### [TASK REQUIREMENTS]
Identify and pull out each line of the entries in which "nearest" occurs.

Stored items from a collection:
--------

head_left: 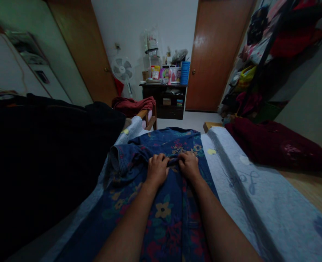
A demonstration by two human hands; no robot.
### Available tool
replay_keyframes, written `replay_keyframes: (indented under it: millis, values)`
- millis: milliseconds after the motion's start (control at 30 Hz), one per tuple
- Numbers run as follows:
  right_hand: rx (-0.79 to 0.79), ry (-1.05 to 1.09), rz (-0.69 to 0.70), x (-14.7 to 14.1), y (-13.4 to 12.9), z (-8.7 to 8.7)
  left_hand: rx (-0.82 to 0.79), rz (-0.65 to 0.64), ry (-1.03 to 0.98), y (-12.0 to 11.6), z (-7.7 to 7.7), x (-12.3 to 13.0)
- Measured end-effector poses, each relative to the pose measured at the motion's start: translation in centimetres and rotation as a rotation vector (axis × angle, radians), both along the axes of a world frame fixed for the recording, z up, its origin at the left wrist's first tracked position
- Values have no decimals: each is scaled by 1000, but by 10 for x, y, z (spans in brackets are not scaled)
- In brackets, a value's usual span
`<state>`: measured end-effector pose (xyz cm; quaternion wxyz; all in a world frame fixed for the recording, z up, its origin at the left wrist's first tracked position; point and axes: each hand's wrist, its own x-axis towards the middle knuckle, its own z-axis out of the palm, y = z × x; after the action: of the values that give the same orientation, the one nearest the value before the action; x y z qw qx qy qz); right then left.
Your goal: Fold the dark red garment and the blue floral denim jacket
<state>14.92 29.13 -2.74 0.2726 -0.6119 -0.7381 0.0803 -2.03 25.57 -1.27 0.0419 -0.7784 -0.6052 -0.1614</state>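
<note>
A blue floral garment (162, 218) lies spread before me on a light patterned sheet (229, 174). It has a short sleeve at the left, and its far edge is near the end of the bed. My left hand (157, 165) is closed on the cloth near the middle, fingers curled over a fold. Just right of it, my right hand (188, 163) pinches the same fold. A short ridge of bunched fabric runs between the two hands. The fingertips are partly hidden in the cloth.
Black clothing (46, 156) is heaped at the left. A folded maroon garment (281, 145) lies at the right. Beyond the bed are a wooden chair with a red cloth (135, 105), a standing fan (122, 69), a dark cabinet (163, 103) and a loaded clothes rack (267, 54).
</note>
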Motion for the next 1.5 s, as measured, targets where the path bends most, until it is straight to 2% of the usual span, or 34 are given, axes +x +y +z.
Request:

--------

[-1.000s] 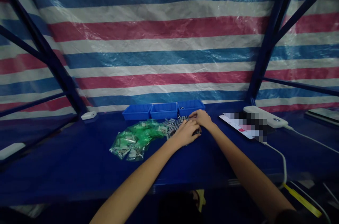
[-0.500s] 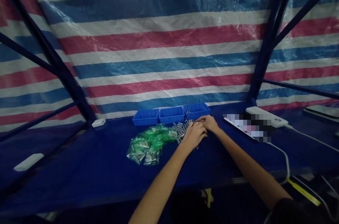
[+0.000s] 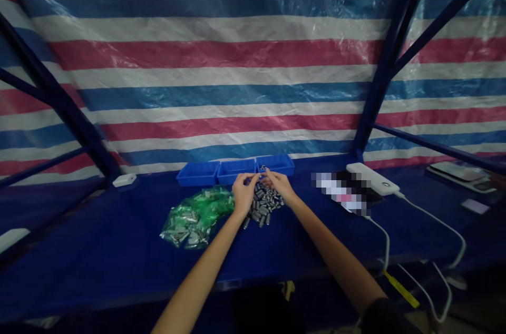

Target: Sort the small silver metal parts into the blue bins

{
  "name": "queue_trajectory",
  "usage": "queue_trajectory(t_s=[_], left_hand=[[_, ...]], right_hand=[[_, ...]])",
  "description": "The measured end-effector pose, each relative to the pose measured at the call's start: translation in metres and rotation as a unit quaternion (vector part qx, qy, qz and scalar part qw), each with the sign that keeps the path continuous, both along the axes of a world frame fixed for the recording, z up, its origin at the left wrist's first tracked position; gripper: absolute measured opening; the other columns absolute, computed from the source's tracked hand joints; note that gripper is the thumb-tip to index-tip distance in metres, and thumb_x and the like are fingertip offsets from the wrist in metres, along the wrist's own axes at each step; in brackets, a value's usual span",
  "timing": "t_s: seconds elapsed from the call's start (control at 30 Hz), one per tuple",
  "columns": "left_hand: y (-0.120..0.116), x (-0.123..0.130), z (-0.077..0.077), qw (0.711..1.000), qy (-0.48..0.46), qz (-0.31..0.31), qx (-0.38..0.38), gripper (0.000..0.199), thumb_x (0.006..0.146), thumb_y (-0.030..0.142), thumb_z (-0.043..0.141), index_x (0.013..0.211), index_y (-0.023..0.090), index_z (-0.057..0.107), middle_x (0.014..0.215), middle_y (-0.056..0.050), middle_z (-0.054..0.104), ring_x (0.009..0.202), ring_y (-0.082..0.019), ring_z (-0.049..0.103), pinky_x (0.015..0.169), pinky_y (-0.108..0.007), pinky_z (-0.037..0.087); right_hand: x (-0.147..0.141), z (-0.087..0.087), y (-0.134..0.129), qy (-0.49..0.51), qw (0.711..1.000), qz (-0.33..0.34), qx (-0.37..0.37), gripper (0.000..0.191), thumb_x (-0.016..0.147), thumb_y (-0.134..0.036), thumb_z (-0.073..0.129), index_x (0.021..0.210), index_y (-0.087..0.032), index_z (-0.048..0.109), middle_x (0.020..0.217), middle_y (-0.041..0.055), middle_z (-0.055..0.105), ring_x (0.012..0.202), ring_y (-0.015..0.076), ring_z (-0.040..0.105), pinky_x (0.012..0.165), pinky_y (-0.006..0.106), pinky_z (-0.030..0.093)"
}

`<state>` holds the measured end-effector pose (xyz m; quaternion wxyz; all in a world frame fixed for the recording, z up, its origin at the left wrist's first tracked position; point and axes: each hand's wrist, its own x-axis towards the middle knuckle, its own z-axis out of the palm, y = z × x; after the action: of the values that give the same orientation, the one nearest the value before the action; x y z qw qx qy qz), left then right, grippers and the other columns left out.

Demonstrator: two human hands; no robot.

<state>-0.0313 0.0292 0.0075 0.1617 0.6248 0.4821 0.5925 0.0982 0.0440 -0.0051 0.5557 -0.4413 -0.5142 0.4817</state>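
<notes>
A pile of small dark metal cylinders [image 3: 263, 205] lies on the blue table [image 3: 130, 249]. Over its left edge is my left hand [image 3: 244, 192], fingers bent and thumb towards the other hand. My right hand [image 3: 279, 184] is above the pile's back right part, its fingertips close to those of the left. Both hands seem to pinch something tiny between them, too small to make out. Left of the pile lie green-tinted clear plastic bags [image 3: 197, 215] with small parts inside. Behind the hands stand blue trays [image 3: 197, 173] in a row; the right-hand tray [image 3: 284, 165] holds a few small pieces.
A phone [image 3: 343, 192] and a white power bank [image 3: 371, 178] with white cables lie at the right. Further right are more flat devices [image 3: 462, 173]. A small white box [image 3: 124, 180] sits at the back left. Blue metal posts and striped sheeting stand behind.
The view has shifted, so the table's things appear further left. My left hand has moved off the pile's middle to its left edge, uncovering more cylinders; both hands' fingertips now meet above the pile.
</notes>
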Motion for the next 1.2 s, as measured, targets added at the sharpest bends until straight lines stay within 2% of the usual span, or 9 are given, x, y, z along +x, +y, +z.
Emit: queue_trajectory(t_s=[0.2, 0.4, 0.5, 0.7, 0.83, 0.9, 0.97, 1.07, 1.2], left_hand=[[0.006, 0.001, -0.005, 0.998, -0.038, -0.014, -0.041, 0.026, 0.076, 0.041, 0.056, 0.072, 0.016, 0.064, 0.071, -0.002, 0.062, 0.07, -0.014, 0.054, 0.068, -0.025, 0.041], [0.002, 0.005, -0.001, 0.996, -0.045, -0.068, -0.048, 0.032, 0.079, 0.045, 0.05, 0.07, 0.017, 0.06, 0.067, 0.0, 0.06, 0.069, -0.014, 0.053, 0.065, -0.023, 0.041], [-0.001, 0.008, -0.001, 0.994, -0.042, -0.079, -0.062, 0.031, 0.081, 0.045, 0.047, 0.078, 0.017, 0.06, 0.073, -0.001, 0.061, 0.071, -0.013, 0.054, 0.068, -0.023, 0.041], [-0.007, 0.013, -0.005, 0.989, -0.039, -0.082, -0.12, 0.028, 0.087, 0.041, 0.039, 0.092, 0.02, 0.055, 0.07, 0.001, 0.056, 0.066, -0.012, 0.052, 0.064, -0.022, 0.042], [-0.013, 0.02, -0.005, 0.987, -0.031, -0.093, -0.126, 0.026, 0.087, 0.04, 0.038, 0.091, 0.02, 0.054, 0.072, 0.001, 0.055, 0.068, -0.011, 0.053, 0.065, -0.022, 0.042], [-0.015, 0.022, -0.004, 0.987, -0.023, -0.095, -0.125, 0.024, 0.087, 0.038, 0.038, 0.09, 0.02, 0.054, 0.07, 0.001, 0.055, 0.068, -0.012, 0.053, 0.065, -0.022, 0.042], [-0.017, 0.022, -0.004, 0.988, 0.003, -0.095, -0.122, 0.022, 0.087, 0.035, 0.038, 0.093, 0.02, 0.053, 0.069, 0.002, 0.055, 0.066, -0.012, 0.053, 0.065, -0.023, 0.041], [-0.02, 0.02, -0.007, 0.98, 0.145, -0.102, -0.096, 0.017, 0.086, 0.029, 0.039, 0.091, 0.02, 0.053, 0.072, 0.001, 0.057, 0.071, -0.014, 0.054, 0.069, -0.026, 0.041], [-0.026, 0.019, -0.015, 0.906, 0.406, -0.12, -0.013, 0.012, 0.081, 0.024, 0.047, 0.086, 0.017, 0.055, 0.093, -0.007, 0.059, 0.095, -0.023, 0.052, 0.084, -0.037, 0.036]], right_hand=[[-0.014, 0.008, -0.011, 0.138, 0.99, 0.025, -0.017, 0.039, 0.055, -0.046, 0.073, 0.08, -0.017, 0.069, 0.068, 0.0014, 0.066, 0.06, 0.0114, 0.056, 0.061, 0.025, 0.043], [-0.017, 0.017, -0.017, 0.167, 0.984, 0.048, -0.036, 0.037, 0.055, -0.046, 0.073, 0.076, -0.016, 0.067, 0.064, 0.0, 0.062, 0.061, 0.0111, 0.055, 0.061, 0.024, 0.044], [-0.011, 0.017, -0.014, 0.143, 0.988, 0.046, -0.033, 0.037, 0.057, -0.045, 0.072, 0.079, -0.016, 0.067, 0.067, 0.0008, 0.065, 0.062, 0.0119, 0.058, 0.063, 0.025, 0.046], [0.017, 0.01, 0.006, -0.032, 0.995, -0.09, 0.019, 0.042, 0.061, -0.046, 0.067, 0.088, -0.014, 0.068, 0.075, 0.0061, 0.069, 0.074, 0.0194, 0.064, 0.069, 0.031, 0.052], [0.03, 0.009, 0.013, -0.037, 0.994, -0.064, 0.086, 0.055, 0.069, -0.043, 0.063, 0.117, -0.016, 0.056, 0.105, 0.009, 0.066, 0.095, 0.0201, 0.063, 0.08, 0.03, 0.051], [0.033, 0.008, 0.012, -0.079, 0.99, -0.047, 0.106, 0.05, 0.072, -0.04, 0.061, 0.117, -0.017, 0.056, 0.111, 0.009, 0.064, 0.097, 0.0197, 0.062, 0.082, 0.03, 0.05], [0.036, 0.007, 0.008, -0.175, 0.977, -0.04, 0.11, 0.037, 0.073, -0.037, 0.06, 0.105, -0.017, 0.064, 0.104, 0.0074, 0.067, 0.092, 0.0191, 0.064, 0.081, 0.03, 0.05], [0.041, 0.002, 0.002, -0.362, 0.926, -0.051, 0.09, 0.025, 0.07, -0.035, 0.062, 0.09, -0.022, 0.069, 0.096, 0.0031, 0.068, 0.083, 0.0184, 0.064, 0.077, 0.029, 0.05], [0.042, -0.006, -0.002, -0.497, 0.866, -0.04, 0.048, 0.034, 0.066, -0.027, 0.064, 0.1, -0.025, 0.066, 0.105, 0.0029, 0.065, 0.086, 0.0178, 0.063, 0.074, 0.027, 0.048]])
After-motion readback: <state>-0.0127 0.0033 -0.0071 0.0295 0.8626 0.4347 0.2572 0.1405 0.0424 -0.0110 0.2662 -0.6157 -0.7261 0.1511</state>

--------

### [SOLUTION]
`<state>`: measured end-effector pose (xyz cm; quaternion wxyz; all in a world frame fixed for the recording, z up, its origin at the left wrist's first tracked position; point and axes: each hand's wrist, its own x-axis towards the middle knuckle, its own z-axis out of the palm, y = z × x; after the action: of the values that give the same orientation, the one nearest the value before the action; x y z qw qx qy qz); right then left.
`<state>` holds the measured end-effector pose (xyz m; quaternion wxyz; all in a world frame fixed for the recording, z up, its origin at the left wrist's first tracked position; point and axes: each hand's wrist, its own x-axis towards the middle knuckle, its own z-axis out of the palm, y = z × x; after the action: of the values that give the same orientation, the one nearest the value before the action; x y z qw qx qy qz), left then right, grippers and the other columns left out.

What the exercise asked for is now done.